A Feast for the Eyes at Ringling College
Arts & Culture
SRQ DAILY FRIDAY WEEKEND EDITION
FRIDAY AUG 21, 2015 |
BY PHILIP LEDERER
Gallery-goers gorge tonight with an invitation from Ringling College of Art and Design to “Celebrate Seven Galleries in One Evening,” featuring extended hours for the campus galleries and the opening of three new exhibitions, including StereoType, a traveling exhibition showcasing the work of 14 international artists and designers exploring the intersection of technology and design through novel interpretations of the symbolic nature of language. Housed in the Selby Gallery, the Ringling College exhibition will be the only stop in the region for this traveling show.
Under the full name StereoType: New directions in typography, the assembled exhibition sees artists from disparate traditions and mediums offering their own take on the elastic potential of typography, both in form and content. For some, there’s a playfulness, a certain whimsy that invites the viewer along for the experiment as the artist twists and bends familiar forms into alien images. Jerome Corgier’s installation lines the eastern wall, a row of layered and multi-colored paper constructions designed as a hybrid interpretation of Arabic and Roman alphabets and looking from afar like the crumbling pyramidic ruins of some Seussean civilization. On the wall adjacent, Ji Lee presents the alphabet in three dimensions, rotating each character around its vertical axis and positing the symbol’s form separate from the page.
Also on display will be Brian Banton’s plexiglass and elastic installation, stretching the alphabet across three dimensions through manipulation of the basic vector lines composing individual letters and a performance piece from Remco van de Craats, founder of Design Studio Edhv in The Netherlands, using fire to create ephemeral art. However, while the apparatus will be on display, the actual performance will be on the following Monday, Aug. 24.
“In this day and age, there’s no reason to think about type as something that has to be two dimensions,” said Ginger Gregg Duggan, a curator from curatorsquared, which won an Award of Excellence for the exhibit, “and we love working at that intersection of art and design, always looking at that boundary.

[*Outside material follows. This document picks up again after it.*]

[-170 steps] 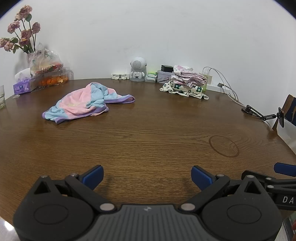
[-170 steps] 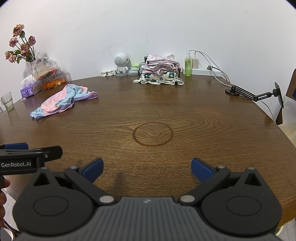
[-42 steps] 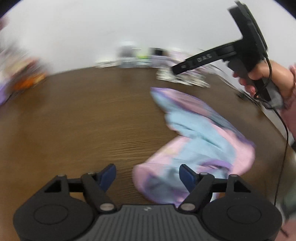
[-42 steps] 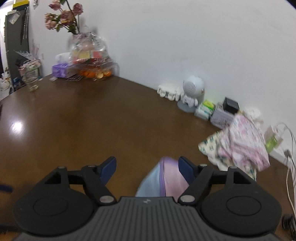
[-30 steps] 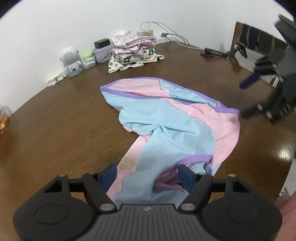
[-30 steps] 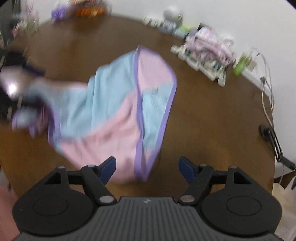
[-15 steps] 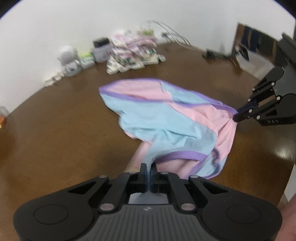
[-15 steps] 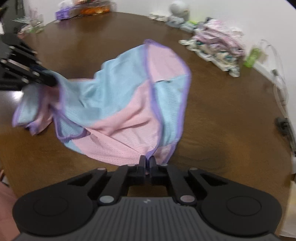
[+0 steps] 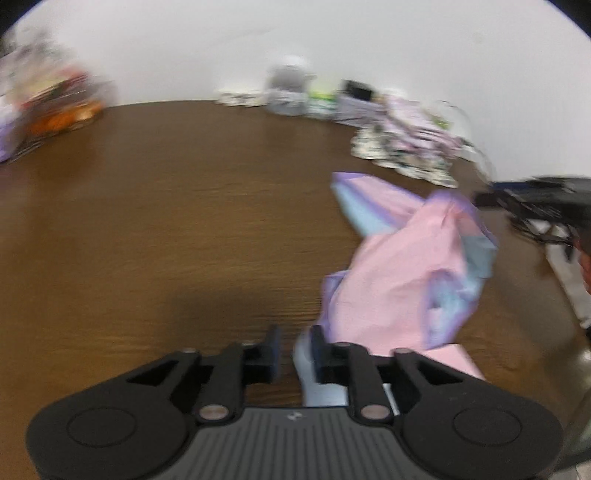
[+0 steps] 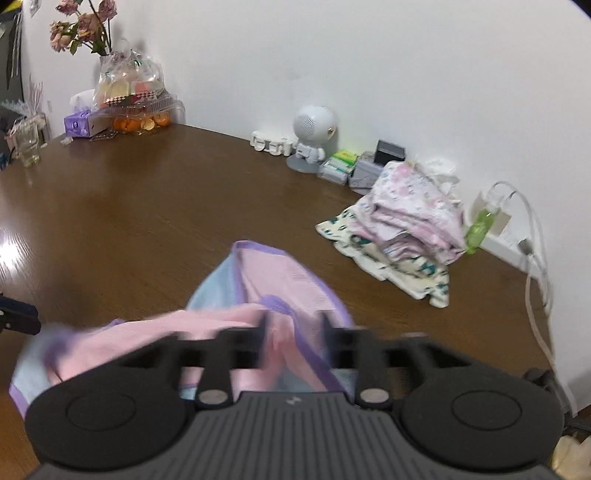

I hope it excites people and gets a new group to look at something they may not initially perceive as art, but definitely is.”
The second room houses numerous video projects, such as Thomas G. Mason’s “Colloidal Alphabet Soup,” a collection of microscopic three-dimensional sculpted letters suspended in water and projected from the ceiling into a quivering and oddly literate petri dish on the floor, and Dan Tobin Smith’s efforts to corral fire, smoke and even the natural environment into letter forms, accompanied to a flickering and almost haunting conclusion by its insistent soundtrack.
In addition to StereoType, in the Basch Gallery 4 Artists/4 Walls opens, seeing artists Dustin Juengel, Nathan Skiles, Steven Strenker and Patrick Lindhart each claim a wall as their own and paint directly on its surface, creating a walk-in experience, and “Resonance Array” opens in the Crossley Gallery with a reception from 5-9pm, showcasing the work of Ringling College faculty and staff. Tonight also marks the closing reception for the show in the CJ Gallery, featuring Ringling alumnus Tom Stephens. The Willis Smith Galleries will be open, showing student photography, as will the MadeBy Gallery, with an extended sale on original work from Ringling College students and alumni. All galleries will be open late, from 5-7pm, except for Crossley, which will be open until 9pm.